The myth of pure science

The case for feminist standpoint theory

What we think of as 'objective' research is unreliable and unavoidably biased, even when practised properly. 'Strong objectivity' provides a better understanding of the world, writes pioneer of feminist epistemology Sandra Harding.

 

Nobody wants biased research that produces inaccurate accounts of nature and social relations. We want reliable accounts on which to base public policies and our own practices. Moreover, this can seem to be a dangerous moment even to take up this question in light of the constant barrage of false claims and “science-bashing” that issues daily, as I write, from the U.S. president and from other authoritarian regimes around the globe. 
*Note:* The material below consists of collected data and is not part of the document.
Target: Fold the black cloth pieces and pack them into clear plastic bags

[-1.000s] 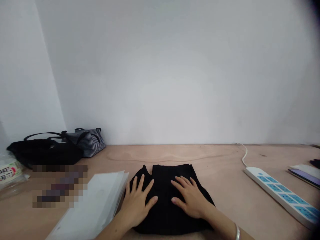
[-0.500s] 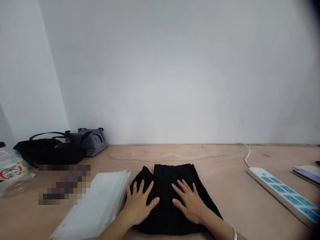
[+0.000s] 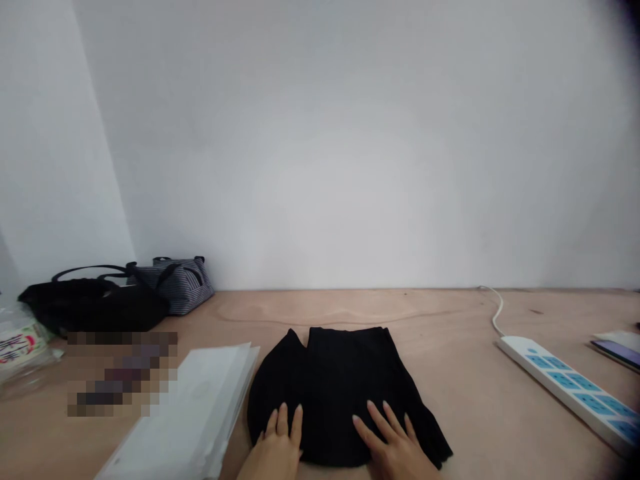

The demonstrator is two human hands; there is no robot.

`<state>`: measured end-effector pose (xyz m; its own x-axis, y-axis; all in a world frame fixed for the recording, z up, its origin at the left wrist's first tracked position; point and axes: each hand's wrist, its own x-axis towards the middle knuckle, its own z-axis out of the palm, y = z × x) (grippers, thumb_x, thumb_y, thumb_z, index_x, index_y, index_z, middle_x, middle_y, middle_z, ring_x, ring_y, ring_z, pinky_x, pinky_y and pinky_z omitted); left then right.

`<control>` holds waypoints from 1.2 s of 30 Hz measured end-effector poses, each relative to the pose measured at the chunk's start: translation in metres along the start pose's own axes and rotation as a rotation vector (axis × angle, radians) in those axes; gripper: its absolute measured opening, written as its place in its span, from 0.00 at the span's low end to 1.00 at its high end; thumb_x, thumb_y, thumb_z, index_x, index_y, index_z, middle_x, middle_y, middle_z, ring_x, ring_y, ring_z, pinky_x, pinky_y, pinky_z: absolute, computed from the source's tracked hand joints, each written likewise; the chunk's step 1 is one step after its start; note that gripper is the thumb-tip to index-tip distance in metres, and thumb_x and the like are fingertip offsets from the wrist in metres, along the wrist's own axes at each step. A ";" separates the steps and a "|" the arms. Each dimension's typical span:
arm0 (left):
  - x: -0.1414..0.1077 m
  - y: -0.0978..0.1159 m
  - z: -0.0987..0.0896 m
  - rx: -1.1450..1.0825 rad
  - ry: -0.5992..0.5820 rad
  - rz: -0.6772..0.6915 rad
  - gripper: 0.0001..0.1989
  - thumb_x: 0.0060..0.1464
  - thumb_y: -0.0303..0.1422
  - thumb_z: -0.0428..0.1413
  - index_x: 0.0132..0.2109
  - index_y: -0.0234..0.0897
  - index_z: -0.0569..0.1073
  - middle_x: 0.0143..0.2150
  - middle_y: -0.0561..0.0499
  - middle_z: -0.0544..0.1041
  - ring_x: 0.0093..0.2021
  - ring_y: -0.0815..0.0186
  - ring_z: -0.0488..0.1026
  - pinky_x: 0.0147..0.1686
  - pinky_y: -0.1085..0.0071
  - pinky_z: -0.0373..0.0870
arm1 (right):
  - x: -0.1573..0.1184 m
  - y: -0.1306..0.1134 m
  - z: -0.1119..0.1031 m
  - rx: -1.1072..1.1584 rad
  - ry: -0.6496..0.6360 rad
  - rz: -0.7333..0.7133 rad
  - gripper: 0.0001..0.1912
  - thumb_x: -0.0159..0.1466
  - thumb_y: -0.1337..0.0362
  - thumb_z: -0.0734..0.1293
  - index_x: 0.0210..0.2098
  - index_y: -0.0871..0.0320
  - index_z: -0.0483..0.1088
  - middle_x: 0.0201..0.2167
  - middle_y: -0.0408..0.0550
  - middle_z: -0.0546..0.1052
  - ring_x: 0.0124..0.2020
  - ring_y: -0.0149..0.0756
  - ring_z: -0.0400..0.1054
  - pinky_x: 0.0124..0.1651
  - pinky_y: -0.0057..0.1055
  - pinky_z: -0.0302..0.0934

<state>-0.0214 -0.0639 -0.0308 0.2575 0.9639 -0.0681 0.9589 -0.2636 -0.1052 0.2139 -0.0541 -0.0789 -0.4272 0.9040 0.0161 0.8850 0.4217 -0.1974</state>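
Note:
A folded black garment (image 3: 330, 380) lies flat on the wooden table in front of me; its exact kind I cannot tell. A notch shows in its far edge, left of the middle. On its near left part rests my left hand (image 3: 275, 443), palm down with fingers stretched out. My right hand (image 3: 395, 443) lies on the near right part, its fingers spread over the cloth. Neither hand grips anything. To the left of the garment is a stack of clear plastic sleeves with white sheets (image 3: 185, 407).
A black bag (image 3: 95, 307) and a striped bag (image 3: 187, 287) stand at the back left by the wall. A clear plastic bottle (image 3: 23, 347) lies at the far left. On the right are a white power strip (image 3: 565, 387) with a cord and a phone (image 3: 617, 353).
Both hands have slid back toward me over the garment, from its middle to its near edge. More of the cloth shows, including its right near corner.

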 end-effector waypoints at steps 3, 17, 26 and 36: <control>0.026 -0.005 0.001 -0.040 0.034 -0.002 0.28 0.48 0.23 0.49 0.58 0.26 0.60 0.56 0.27 0.61 0.55 0.43 0.59 0.45 0.53 0.65 | 0.016 -0.004 -0.022 0.019 0.022 -0.006 0.31 0.59 0.67 0.59 0.60 0.45 0.49 0.61 0.53 0.51 0.59 0.60 0.43 0.52 0.63 0.42; 0.187 -0.050 -0.007 -0.136 0.194 -0.162 0.15 0.57 0.35 0.51 0.50 0.35 0.65 0.48 0.47 0.68 0.43 0.62 0.69 0.40 0.60 0.68 | 0.168 0.040 -0.042 0.064 0.063 0.079 0.25 0.63 0.64 0.52 0.59 0.48 0.51 0.62 0.51 0.51 0.61 0.53 0.39 0.54 0.60 0.34; 0.213 -0.064 0.019 -0.206 0.398 -0.183 0.20 0.58 0.31 0.47 0.57 0.32 0.59 0.57 0.38 0.61 0.56 0.53 0.58 0.50 0.56 0.59 | 0.211 0.061 -0.033 0.099 0.173 0.032 0.25 0.63 0.64 0.54 0.59 0.48 0.52 0.60 0.49 0.54 0.61 0.53 0.41 0.55 0.58 0.33; 0.192 -0.062 0.014 -0.320 0.590 -0.035 0.17 0.54 0.25 0.44 0.49 0.39 0.68 0.51 0.49 0.68 0.55 0.62 0.61 0.56 0.63 0.53 | 0.203 0.069 -0.028 0.219 0.468 0.008 0.12 0.59 0.69 0.58 0.41 0.59 0.68 0.44 0.52 0.70 0.50 0.40 0.60 0.53 0.38 0.50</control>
<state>-0.0331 0.1371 -0.0508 0.1603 0.8551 0.4931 0.9327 -0.2947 0.2080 0.1937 0.1601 -0.0621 -0.2478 0.8628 0.4406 0.8070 0.4355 -0.3989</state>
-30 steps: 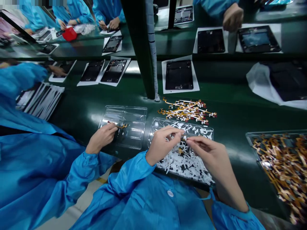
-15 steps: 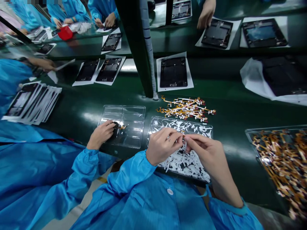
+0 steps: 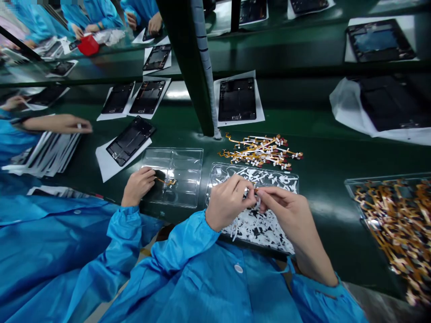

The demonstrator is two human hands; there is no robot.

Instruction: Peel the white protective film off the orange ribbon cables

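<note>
On the green table (image 3: 332, 197), a clear plastic tray (image 3: 210, 181) of white scraps (image 3: 266, 233) lies right of a clear compartmented plastic tray (image 3: 186, 172), in front of a loose pile of orange ribbon cables (image 3: 261, 150), left of copper-coloured strips (image 3: 397, 224).

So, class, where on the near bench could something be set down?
The near bench is bare between the right hand and the cable tray, and right of the loose cables. It's crowded around the scrap tray: loose cables behind, clear tray at left.
</note>
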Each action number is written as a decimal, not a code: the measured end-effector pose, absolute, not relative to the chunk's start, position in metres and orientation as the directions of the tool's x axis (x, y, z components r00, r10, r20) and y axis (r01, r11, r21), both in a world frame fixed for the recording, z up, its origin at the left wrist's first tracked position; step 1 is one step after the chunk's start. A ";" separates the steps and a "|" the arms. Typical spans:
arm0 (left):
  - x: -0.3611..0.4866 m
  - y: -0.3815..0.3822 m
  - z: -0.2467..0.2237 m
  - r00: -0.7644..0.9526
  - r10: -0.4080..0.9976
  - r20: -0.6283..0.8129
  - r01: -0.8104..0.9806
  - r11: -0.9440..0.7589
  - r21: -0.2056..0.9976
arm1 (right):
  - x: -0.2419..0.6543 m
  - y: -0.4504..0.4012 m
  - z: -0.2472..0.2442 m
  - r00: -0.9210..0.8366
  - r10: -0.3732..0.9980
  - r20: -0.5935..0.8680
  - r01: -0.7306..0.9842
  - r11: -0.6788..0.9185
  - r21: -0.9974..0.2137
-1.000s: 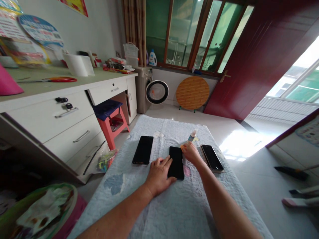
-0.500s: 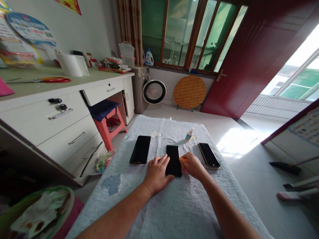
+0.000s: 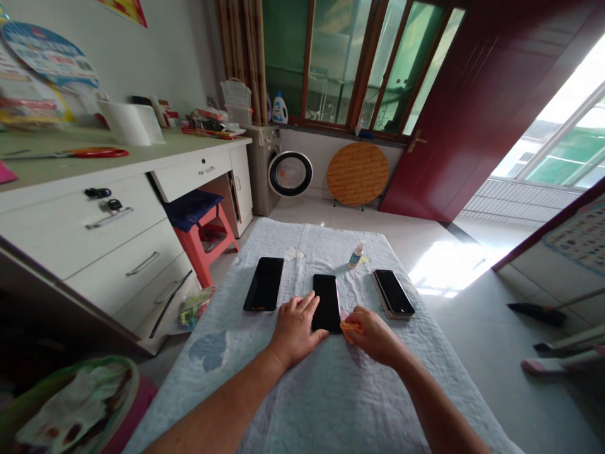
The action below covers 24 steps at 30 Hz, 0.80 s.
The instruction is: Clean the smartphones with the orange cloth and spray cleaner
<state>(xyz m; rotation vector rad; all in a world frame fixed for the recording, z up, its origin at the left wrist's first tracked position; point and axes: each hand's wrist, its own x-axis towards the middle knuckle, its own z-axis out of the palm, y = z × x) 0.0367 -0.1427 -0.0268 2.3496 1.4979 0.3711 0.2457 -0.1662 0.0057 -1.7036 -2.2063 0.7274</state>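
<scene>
A black smartphone [image 3: 326, 299] lies screen up on the cloth, between my two hands. My left hand [image 3: 295, 328] holds it steady, fingers along its left side and thumb at its bottom edge. An orange cloth [image 3: 350, 328] is pinched in my right hand [image 3: 373, 334], touching the phone's lower right edge. Farther left, a larger black phone [image 3: 265, 284] lies flat. To the right, another phone [image 3: 394, 292] rests on a pale, flat object whose kind I cannot make out. Behind the middle phone stands a small spray bottle [image 3: 356, 255].
A pale blue quilted cloth [image 3: 302, 403] covers the table. On the left are a white desk [image 3: 193, 167], a red stool [image 3: 203, 246] and a bin [image 3: 135, 403] with used tissues. A washing machine [image 3: 262, 164] with its door open and a round wooden tabletop [image 3: 358, 173] stand behind.
My right hand has slid the orange cloth down along the phone's right edge, towards its lower corner. The left hand keeps its place on the phone. The view has shifted slightly.
</scene>
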 end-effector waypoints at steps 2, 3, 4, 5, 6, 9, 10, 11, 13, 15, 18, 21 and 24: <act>0.037 -0.143 -0.027 0.411 0.911 0.037 0.824 -0.388 0.412 | 0.247 -0.165 0.009 -0.311 0.943 -0.120 0.819 0.202 -0.536; 0.037 -0.143 -0.027 0.410 0.911 0.036 0.824 -0.387 0.415 | 0.248 -0.165 0.010 -0.326 0.936 -0.132 0.816 0.209 -0.539; 0.036 -0.143 -0.027 0.410 0.911 0.036 0.823 -0.387 0.416 | 0.249 -0.163 0.011 -0.342 0.929 -0.145 0.814 0.215 -0.540; 0.036 -0.143 -0.027 0.411 0.911 0.036 0.822 -0.387 0.418 | 0.250 -0.161 0.012 -0.356 0.921 -0.157 0.811 0.221 -0.542; 0.036 -0.143 -0.027 0.412 0.910 0.038 0.820 -0.388 0.420 | 0.251 -0.159 0.012 -0.367 0.915 -0.167 0.810 0.225 -0.541; 0.036 -0.142 -0.027 0.416 0.909 0.035 0.817 -0.390 0.424 | 0.252 -0.147 0.010 -0.358 0.917 -0.178 0.830 0.225 -0.510; 0.035 -0.142 -0.027 0.418 0.908 0.032 0.816 -0.391 0.427 | 0.252 -0.142 0.009 -0.338 0.925 -0.171 0.846 0.220 -0.486; 0.035 -0.142 -0.027 0.423 0.906 0.029 0.813 -0.394 0.429 | 0.252 -0.136 0.008 -0.311 0.938 -0.152 0.863 0.212 -0.458; 0.034 -0.142 -0.025 0.435 0.900 0.022 0.807 -0.400 0.436 | 0.250 -0.124 0.006 -0.243 0.967 -0.081 0.892 0.190 -0.409; 0.033 -0.142 -0.024 0.444 0.896 0.019 0.800 -0.406 0.442 | 0.247 -0.110 0.004 -0.152 0.988 0.030 0.902 0.151 -0.404; 0.033 -0.143 -0.024 0.433 0.901 0.021 0.802 -0.396 0.447 | 0.242 -0.090 0.000 0.011 0.983 0.185 0.888 0.076 -0.453; 0.034 -0.143 -0.027 0.385 0.922 0.035 0.819 -0.359 0.448 | 0.234 -0.075 -0.007 0.119 0.962 0.247 0.885 0.010 -0.465; 0.035 -0.142 -0.030 0.358 0.932 0.047 0.824 -0.340 0.453 | 0.227 -0.067 -0.017 0.078 0.979 0.190 0.909 0.008 -0.416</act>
Yet among many disadvantaged groups, objectivity has gotten a bad reputation in recent decades. Women, African Americans, indigenous peoples, other peoples of color, lesbian/gay/bi/trans peoples, and the disabled have pointed out that the dominant natural and social science accounts often have misrepresented their daily lives and their knowledge concerns in what the dominant groups claim are objective results of research. Consequently, public policy often disadvantages such marginalized groups. Such claims emerged from the new social justice movements of the 1960’s and 70’s and have continued with more recent complaints from anti-colonial groups in Latin America, Africa, Asia, and elsewhere around the globe.  

Today, as the front pages of our newspapers have revealed, who catches COVID-19, and who dies from it, clearly indicate that in important respects, truly objective environmental and medical/health assumptions and practices have not been guiding public policy. COVID-19 is an equal opportunity virus, but the conditions of life for poor people ensure that they are more likely to catch it and have fewer resources to deal with it. Moreover, in the related economic crisis, who falls into poverty and who does not reveal similar faulty assumptions that shape economic policy.  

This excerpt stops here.